Records from a data source:
○ ○ ○ ○

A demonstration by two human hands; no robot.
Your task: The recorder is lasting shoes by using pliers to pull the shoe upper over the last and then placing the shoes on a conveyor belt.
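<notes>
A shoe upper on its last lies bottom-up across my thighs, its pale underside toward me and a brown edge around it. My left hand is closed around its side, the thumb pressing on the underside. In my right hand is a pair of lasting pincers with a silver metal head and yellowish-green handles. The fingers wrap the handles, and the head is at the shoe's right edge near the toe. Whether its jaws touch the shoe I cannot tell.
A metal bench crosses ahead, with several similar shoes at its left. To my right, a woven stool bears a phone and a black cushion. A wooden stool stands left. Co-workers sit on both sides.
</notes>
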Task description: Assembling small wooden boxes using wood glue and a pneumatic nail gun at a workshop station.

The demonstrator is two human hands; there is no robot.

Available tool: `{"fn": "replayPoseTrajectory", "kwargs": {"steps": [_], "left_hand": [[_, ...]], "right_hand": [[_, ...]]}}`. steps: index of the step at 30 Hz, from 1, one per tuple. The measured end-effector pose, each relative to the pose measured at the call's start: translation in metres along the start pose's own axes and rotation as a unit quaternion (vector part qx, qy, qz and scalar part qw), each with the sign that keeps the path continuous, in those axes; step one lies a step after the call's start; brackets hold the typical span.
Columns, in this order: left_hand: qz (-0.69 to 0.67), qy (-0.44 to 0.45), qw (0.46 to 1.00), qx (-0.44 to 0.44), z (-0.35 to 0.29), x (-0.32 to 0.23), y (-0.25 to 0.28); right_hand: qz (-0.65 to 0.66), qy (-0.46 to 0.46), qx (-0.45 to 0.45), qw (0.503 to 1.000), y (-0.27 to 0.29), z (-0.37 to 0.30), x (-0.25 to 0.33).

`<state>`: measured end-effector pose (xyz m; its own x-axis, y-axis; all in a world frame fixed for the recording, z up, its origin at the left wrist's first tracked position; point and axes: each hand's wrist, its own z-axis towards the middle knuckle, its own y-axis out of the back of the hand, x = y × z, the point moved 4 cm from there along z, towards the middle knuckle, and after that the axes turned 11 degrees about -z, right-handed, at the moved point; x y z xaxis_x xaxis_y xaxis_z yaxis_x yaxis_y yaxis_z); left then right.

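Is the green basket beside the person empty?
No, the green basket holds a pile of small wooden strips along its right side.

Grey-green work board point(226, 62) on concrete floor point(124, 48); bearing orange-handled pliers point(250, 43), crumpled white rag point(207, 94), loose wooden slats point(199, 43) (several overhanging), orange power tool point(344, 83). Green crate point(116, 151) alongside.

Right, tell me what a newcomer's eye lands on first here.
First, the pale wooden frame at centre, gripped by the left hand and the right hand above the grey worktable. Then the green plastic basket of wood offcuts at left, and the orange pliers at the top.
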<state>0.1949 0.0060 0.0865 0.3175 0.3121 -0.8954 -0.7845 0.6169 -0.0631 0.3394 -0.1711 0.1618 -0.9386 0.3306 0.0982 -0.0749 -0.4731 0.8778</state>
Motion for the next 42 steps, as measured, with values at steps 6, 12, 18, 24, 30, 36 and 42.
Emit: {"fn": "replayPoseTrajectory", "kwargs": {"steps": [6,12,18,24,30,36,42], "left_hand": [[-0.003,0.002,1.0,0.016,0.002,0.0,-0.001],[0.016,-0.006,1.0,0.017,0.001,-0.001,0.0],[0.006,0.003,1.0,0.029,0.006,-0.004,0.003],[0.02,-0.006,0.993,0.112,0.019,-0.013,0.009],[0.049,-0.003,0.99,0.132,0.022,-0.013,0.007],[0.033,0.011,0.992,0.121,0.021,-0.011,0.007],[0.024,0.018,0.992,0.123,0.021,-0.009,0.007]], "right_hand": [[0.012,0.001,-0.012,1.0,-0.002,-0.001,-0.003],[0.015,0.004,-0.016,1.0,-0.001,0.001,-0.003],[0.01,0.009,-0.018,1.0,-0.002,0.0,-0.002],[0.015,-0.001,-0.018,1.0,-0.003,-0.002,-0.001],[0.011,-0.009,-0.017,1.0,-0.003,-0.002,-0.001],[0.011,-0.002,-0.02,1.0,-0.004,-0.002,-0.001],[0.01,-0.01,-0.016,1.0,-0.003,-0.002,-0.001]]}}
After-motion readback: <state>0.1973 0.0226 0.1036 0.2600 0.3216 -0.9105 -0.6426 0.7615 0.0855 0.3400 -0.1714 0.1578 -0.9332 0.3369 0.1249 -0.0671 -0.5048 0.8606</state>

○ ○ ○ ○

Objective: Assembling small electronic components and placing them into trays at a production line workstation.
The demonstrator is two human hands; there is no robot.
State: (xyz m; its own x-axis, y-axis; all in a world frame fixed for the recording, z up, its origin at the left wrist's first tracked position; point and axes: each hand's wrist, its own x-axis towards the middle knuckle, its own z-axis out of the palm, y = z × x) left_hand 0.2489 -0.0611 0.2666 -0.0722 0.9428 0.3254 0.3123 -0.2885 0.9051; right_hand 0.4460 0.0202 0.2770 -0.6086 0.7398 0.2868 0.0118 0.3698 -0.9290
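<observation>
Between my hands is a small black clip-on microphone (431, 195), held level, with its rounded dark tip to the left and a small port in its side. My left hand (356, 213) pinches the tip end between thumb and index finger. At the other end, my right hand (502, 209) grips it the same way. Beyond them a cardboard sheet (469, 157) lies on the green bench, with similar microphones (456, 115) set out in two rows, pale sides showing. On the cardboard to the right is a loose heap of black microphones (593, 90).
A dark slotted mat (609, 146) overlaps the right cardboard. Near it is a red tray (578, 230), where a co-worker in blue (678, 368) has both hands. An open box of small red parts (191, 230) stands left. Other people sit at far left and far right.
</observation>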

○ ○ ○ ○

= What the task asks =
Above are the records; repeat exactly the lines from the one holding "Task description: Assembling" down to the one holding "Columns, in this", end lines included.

= Completed exercise =
Task description: Assembling small wooden boxes using wood glue and a pneumatic nail gun at a workshop station.

The demonstrator is two human hands; there is no robot.

Available tool: `{"fn": "replayPoseTrajectory", "kwargs": {"steps": [_], "left_hand": [[_, ...]], "right_hand": [[_, ...]]}}`. steps: index of the step at 30 Hz, from 1, one per tuple. The measured end-effector pose, each relative to the pose measured at the call's start: translation in metres along the start pose's own axes and rotation as a unit quaternion (vector part qx, qy, qz and scalar part qw), each with the sign that keeps the path continuous, in those axes; step one lies a step after the call's start; brackets hold the typical span.
Columns, in this order: left_hand: qz (-0.69 to 0.67), qy (-0.44 to 0.45), qw (0.46 to 1.00), qx (-0.44 to 0.44), z (-0.35 to 0.29), x (-0.32 to 0.23), y (-0.25 to 0.28); right_hand: qz (-0.65 to 0.66), qy (-0.46 to 0.46), qx (-0.45 to 0.45), qw (0.503 to 1.000), y (-0.27 to 0.29), z (-0.37 to 0.30), x (-0.25 to 0.33).

Above is the complete output.